Every line from the one containing "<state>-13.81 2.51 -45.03" to the last line of the listing below should be given again exactly.

- DATA PROVIDED
******************************

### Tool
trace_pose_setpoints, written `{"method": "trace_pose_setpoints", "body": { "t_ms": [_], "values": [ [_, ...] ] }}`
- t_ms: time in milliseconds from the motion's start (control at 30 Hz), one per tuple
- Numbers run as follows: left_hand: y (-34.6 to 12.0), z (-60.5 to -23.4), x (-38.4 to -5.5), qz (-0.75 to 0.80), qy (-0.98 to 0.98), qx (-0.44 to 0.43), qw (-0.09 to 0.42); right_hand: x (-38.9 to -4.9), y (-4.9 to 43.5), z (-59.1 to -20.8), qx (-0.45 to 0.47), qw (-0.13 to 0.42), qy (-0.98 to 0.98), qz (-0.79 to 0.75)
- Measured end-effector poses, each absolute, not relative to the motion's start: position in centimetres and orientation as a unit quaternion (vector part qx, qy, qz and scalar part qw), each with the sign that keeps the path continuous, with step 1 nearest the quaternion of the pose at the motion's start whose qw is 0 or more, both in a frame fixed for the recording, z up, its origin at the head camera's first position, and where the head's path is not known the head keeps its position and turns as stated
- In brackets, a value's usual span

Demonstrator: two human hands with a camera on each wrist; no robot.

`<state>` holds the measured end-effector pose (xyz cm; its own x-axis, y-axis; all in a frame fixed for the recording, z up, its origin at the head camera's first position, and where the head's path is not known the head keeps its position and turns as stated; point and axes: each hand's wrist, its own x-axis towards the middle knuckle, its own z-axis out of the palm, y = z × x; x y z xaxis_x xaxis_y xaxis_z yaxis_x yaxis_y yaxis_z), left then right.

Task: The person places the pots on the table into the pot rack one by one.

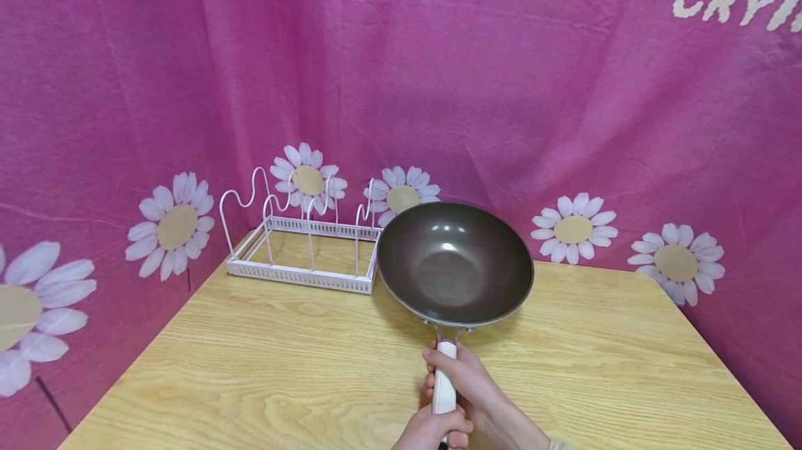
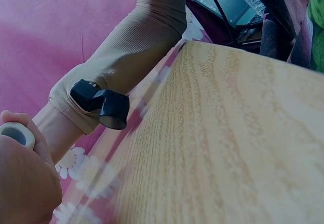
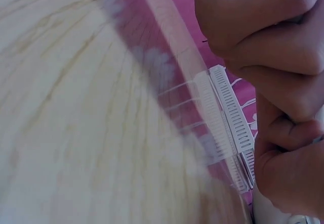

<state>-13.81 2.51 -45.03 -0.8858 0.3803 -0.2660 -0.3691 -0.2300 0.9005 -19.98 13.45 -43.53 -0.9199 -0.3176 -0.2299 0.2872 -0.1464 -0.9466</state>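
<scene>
A dark-coated wok (image 1: pixel 454 262) with a white handle (image 1: pixel 445 384) is held tilted over the far part of the wooden table, its inside facing me. In the head view my right hand (image 1: pixel 471 384) grips the handle near the pan, thumb laid across the top. My left hand (image 1: pixel 431 429) wraps the handle's lower end, close below the right one. From the left wrist view, the left hand (image 2: pixel 28 183) shows round the pale handle end (image 2: pixel 19 134). Just left of the wok stands a white wire pan rack (image 1: pixel 301 279), with nothing in its slots; the wok's rim overlaps its right end.
The wooden table (image 1: pixel 282 366) reaches back to a purple cloth (image 1: pixel 501 102) printed with daisies, which hangs behind it and along the left. A black wrist camera (image 2: pixel 104 102) sits on the right sleeve.
</scene>
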Motion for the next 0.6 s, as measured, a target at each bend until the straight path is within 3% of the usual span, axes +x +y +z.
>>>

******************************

- SOLUTION TO THIS TASK
<state>-13.81 2.51 -45.03 -0.8858 0.3803 -0.2660 -0.3691 -0.2300 0.9005 -19.98 13.45 -43.53 -0.9199 -0.3176 -0.2299 0.2872 -0.1464 -0.9466</state>
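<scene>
A dark-coated wok (image 1: pixel 454 262) with a white handle (image 1: pixel 445 384) is held tilted over the far part of the wooden table, its inside facing me. In the head view my right hand (image 1: pixel 471 384) grips the handle near the pan, thumb laid across the top. My left hand (image 1: pixel 431 429) wraps the handle's lower end, close below the right one. From the left wrist view, the left hand (image 2: pixel 28 183) shows round the pale handle end (image 2: pixel 19 134). Just left of the wok stands a white wire pan rack (image 1: pixel 301 279), with nothing in its slots; the wok's rim overlaps its right end.
The wooden table (image 1: pixel 282 366) reaches back to a purple cloth (image 1: pixel 501 102) printed with daisies, which hangs behind it and along the left. A black wrist camera (image 2: pixel 104 102) sits on the right sleeve.
</scene>
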Motion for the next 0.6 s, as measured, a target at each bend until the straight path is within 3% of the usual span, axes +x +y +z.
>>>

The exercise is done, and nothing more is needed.